Somos doce hermanos y yo el más chiquito; cada cuatro años me crece el rabito.
Son doce hermanas y todas gastan medias y, aunque, van numeradas todas son cantadas.
Nos llegan muy de mañana y se van mucho después, regresan cada semana y cuatro veces al mes.
Juntos dos en un borrico, ambos andan a la par, doce leguas anda uno y una el otro nada más.
Fui y no soy, no soy y fui, mañana seré y hablan siempre de mí.

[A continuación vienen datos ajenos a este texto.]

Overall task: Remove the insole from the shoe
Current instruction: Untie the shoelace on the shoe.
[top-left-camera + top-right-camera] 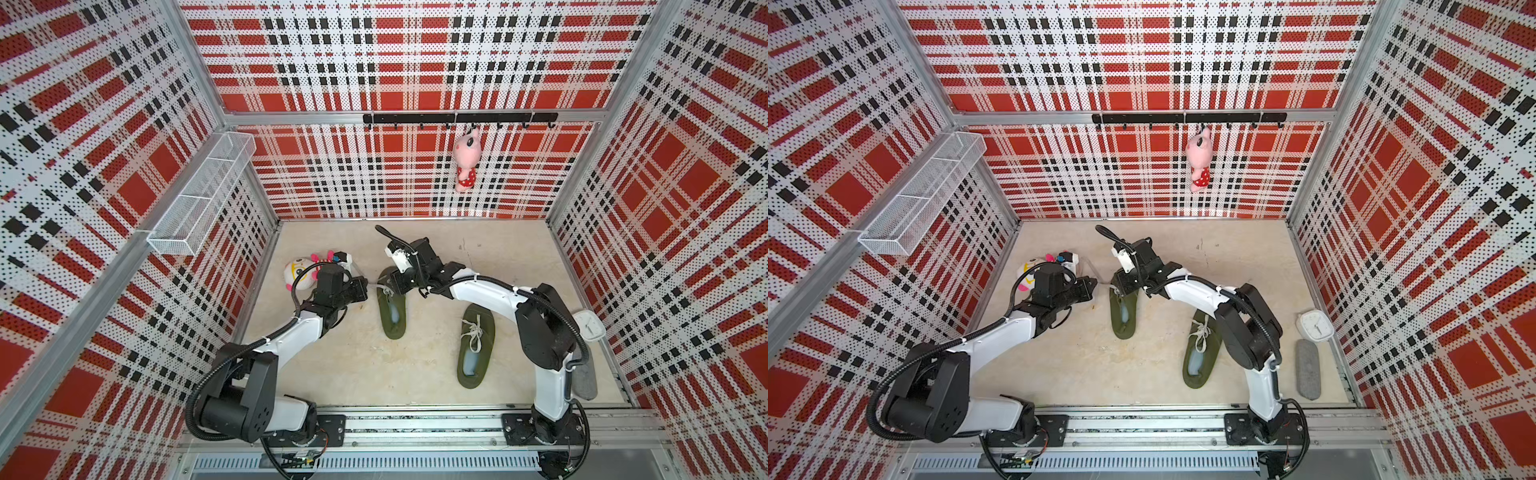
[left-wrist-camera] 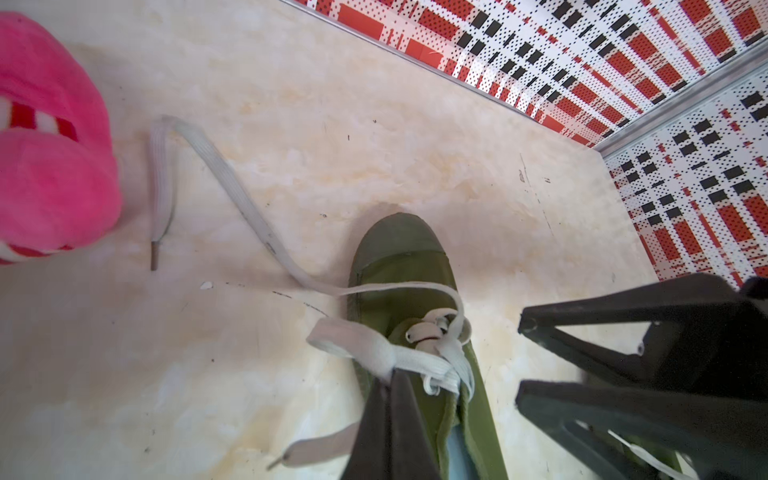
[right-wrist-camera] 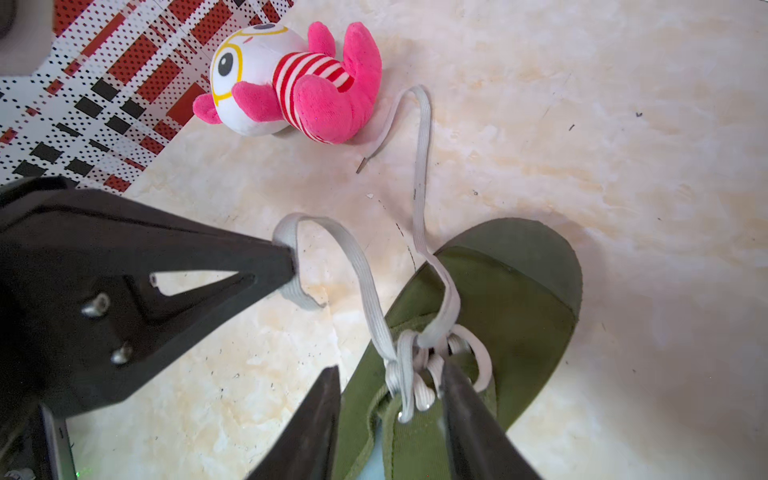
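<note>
Pink plush toy (image 3: 316,91) beside shoelace (image 3: 423,137)

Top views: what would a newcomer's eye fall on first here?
The red plaid walls grab the eye first. On the floor, the left hand pinches a white lace of the farther green shoe, the right hand open over its knot. A pink plush toy hangs at the back.
</note>
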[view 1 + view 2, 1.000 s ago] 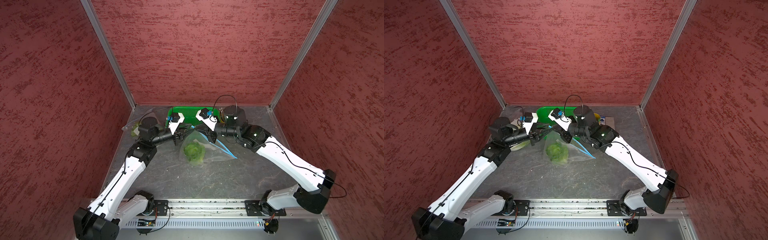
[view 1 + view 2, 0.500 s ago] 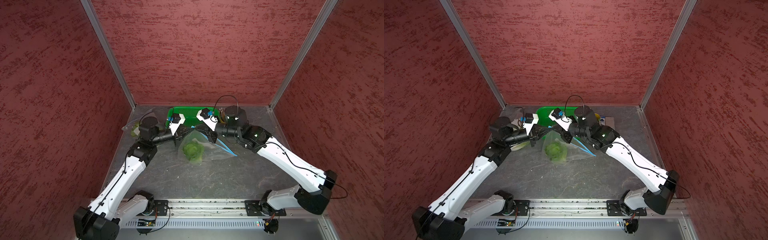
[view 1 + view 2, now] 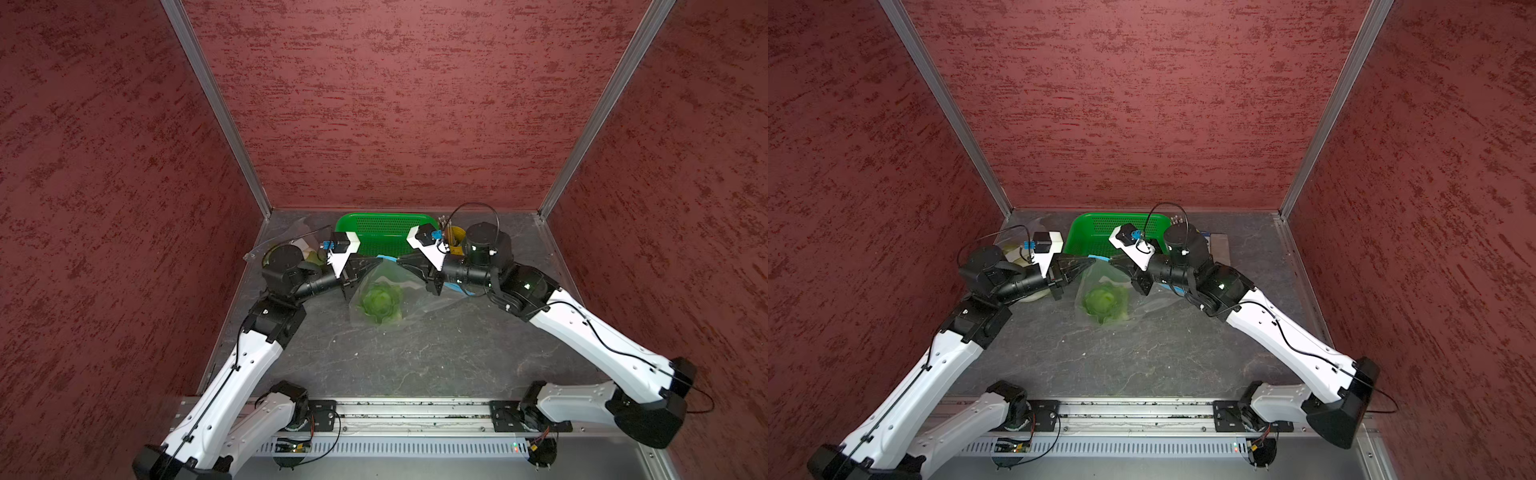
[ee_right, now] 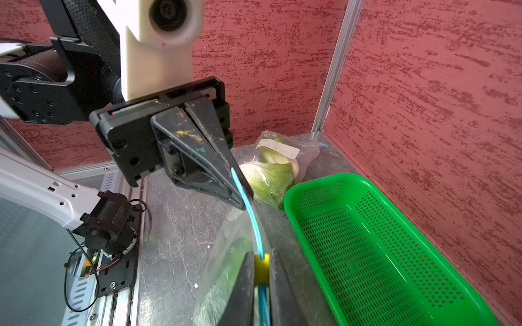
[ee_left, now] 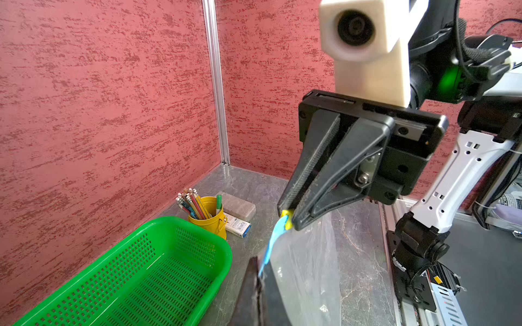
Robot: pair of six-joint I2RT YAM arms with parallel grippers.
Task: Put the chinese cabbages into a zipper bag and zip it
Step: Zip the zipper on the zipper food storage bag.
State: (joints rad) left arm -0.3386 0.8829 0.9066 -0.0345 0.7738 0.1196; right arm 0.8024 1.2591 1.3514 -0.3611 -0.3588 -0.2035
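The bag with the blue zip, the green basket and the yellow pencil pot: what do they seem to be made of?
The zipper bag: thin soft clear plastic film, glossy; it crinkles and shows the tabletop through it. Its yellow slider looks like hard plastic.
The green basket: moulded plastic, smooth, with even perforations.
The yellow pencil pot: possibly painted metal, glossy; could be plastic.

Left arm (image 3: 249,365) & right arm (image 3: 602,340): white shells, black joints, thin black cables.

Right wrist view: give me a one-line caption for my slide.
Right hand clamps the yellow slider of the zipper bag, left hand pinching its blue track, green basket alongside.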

Para unos soy muy corto; para otros, regular; para los tristes muy largo; para Dios, la eternidad.
Como te cases o te embarques en este día fatal, todo te saldrá mal.
Tiene agujas y no cose, no se mueve, pero anda, si le das cuerda funciona y el paso del tiempo señala.
De aquí al domingo seis pasos, seis cielos que veo pasar, seis mañanas, seis ocasos ¿Cómo me debo llamar?
Una cara con dos manos pegada está a la pared. Antes de un minuto, hermanos, ¿sabréis decirme quién es?